What you are asked to do: The output must match the entries below exactly.
/---
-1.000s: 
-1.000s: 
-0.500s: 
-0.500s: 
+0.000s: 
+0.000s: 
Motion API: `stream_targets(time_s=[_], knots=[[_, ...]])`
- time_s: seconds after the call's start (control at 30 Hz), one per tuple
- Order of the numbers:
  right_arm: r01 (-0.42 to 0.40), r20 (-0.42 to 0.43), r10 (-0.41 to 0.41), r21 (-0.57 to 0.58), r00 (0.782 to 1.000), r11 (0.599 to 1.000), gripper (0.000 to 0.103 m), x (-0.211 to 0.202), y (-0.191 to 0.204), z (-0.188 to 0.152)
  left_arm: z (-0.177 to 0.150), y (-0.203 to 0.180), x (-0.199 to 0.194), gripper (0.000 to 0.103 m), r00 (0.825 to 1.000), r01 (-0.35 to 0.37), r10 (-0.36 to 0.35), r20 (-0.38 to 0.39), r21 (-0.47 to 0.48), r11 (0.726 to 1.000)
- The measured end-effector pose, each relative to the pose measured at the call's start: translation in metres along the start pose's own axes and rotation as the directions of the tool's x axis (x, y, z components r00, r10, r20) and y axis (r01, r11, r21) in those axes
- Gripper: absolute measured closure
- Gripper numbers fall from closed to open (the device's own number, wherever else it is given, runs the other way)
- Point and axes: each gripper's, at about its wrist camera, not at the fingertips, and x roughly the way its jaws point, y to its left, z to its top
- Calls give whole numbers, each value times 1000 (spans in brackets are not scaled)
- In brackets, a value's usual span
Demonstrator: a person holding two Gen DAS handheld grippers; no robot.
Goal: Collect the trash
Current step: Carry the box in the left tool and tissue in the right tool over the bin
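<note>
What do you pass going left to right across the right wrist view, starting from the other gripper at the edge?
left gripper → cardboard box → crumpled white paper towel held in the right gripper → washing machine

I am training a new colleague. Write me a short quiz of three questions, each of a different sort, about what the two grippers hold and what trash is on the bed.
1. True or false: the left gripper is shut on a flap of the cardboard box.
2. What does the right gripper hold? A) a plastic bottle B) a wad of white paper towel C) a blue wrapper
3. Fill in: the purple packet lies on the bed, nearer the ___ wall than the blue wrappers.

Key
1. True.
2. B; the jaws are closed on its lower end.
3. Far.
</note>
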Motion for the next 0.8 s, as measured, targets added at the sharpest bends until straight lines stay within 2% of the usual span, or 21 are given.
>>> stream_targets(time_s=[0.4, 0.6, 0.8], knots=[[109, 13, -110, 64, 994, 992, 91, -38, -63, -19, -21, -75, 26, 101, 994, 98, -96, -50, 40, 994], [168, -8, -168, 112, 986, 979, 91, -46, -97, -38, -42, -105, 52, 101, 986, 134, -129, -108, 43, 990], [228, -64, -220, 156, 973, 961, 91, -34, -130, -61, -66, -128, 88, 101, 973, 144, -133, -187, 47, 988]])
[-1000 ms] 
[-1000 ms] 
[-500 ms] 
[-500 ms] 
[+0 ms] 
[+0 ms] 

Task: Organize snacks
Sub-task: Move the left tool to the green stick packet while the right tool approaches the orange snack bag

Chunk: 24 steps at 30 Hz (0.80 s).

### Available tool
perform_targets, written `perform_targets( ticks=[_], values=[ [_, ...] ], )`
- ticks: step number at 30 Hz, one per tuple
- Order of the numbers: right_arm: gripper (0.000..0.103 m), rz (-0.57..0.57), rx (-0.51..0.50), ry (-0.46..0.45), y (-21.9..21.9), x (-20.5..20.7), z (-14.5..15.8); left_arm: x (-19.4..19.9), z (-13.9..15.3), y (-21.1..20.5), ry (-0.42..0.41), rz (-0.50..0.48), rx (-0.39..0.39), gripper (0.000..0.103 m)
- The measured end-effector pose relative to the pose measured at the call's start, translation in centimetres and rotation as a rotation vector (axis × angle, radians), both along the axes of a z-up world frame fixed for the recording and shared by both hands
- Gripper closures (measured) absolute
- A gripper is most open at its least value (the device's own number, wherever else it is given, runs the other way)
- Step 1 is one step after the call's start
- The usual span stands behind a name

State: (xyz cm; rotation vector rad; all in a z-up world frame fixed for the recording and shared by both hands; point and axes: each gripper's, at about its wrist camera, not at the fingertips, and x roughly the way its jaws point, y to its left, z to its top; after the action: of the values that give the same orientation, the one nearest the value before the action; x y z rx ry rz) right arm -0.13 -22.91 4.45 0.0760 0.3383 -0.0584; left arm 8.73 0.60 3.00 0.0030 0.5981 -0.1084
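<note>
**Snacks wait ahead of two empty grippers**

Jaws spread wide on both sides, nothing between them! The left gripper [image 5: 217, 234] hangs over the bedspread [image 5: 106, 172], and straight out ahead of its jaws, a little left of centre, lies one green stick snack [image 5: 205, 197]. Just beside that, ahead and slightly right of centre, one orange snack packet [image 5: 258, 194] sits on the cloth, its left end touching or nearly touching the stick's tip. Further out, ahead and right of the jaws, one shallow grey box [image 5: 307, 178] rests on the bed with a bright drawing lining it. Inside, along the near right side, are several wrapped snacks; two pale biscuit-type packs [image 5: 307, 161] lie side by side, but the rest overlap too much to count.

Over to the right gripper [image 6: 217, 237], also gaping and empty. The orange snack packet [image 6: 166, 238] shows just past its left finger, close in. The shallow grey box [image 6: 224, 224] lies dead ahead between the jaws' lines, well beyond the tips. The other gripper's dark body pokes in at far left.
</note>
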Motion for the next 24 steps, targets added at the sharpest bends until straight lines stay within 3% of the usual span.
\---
Expected output:
-1.000s: 
-1.000s: 
-0.500s: 
-0.500s: 
+0.000s: 
+0.000s: 
Motion API: `stream_targets(time_s=[_], knots=[[_, ...]])`
- time_s: seconds after the call's start (control at 30 Hz), one per tuple
- Order of the numbers:
  right_arm: r01 (-0.42 to 0.40), r20 (-0.42 to 0.43), r10 (-0.41 to 0.41), r21 (-0.57 to 0.58), r00 (0.782 to 1.000), r11 (0.599 to 1.000), gripper (0.000 to 0.103 m), x (-0.211 to 0.202), y (-0.191 to 0.204), z (-0.188 to 0.152)
  left_arm: z (-0.177 to 0.150), y (-0.203 to 0.180), x (-0.199 to 0.194), gripper (0.000 to 0.103 m), r00 (0.825 to 1.000), r01 (-0.35 to 0.37), r10 (-0.36 to 0.35), r20 (-0.38 to 0.39), r21 (-0.47 to 0.48), r11 (0.726 to 1.000)
- The measured end-effector pose, each relative to the pose measured at the call's start: translation in metres along the start pose's own axes and rotation as the directions of the tool's x axis (x, y, z components r00, r10, r20) and y axis (r01, r11, r21) in those axes
- Gripper: absolute measured closure
- Gripper numbers fall from closed to open (the device's own number, wherever else it is given, runs the other way)
- Point and axes: each gripper's, at about its wrist camera, not at the fingertips, and x roughly the way its jaws point, y to its left, z to its top
- Calls give whole numbers, each value times 1000 (spans in brackets are not scaled)
- In brackets, a value's usual span
Demonstrator: a person holding two Gen DAS handheld grippers; no robot.
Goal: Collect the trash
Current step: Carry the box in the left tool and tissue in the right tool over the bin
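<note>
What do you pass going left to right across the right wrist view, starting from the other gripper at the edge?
left gripper → cardboard box → crumpled white paper towel held in the right gripper → washing machine

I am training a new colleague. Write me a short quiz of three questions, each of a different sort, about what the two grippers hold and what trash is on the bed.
1. True or false: the left gripper is shut on a flap of the cardboard box.
2. What does the right gripper hold? A) a plastic bottle B) a wad of white paper towel C) a blue wrapper
3. Fill in: the purple packet lies on the bed, nearer the ___ wall than the blue wrappers.

Key
1. True.
2. B; the jaws are closed on its lower end.
3. Far.
</note>
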Motion for the next 0.8 s, as measured, targets added at the sharpest bends until straight lines stay within 2% of the usual span, or 21 are given.
>>> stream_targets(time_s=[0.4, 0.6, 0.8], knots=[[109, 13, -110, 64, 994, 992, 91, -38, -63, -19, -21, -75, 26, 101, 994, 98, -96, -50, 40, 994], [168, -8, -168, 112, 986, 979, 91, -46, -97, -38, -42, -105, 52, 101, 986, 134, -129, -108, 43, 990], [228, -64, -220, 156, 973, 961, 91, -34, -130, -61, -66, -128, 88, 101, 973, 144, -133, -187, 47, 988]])
[-1000 ms] 
[-1000 ms] 
[-500 ms] 
[-500 ms] 
[+0 ms] 
[+0 ms] 

Task: Organize snacks
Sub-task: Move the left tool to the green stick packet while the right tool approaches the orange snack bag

Chunk: 24 steps at 30 Hz (0.80 s).

### Available tool
perform_targets, written `perform_targets( ticks=[_], values=[ [_, ...] ], )`
- ticks: step number at 30 Hz, one per tuple
- Order of the numbers: right_arm: gripper (0.000..0.103 m), rz (-0.57..0.57), rx (-0.51..0.50), ry (-0.46..0.45), y (-21.9..21.9), x (-20.5..20.7), z (-14.5..15.8); left_arm: x (-19.4..19.9), z (-13.9..15.3), y (-21.1..20.5), ry (-0.42..0.41), rz (-0.50..0.48), rx (-0.39..0.39), gripper (0.000..0.103 m)
- The measured end-effector pose relative to the pose measured at the call's start, translation in centimetres and rotation as a rotation vector (axis × angle, radians), both along the axes of a z-up world frame fixed for the recording and shared by both hands
- Gripper closures (measured) absolute
- A gripper is most open at its least value (the device's own number, wherever else it is given, runs the other way)
- Step 1 is one step after the call's start
- The usual span stands behind a name

State: (xyz cm; rotation vector rad; all in a z-up world frame fixed for the recording and shared by both hands; point and axes: each gripper's, at about its wrist camera, not at the fingertips, and x roughly the way its jaws point, y to its left, z to its top; after the action: of the values that give the same orientation, the one nearest the value before the action; x y z rx ry rz) right arm -0.13 -22.91 4.45 0.0760 0.3383 -0.0584; left arm 8.73 0.60 3.00 0.0030 0.5981 -0.1084
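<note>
**Snacks wait ahead of two empty grippers**

Jaws spread wide on both sides, nothing between them! The left gripper [image 5: 217, 234] hangs over the bedspread [image 5: 106, 172], and straight out ahead of its jaws, a little left of centre, lies one green stick snack [image 5: 205, 197]. Just beside that, ahead and slightly right of centre, one orange snack packet [image 5: 258, 194] sits on the cloth, its left end touching or nearly touching the stick's tip. Further out, ahead and right of the jaws, one shallow grey box [image 5: 307, 178] rests on the bed with a bright drawing lining it. Inside, along the near right side, are several wrapped snacks; two pale biscuit-type packs [image 5: 307, 161] lie side by side, but the rest overlap too much to count.

Over to the right gripper [image 6: 217, 237], also gaping and empty. The orange snack packet [image 6: 166, 238] shows just past its left finger, close in. The shallow grey box [image 6: 224, 224] lies dead ahead between the jaws' lines, well beyond the tips. The other gripper's dark body pokes in at far left.
</note>
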Motion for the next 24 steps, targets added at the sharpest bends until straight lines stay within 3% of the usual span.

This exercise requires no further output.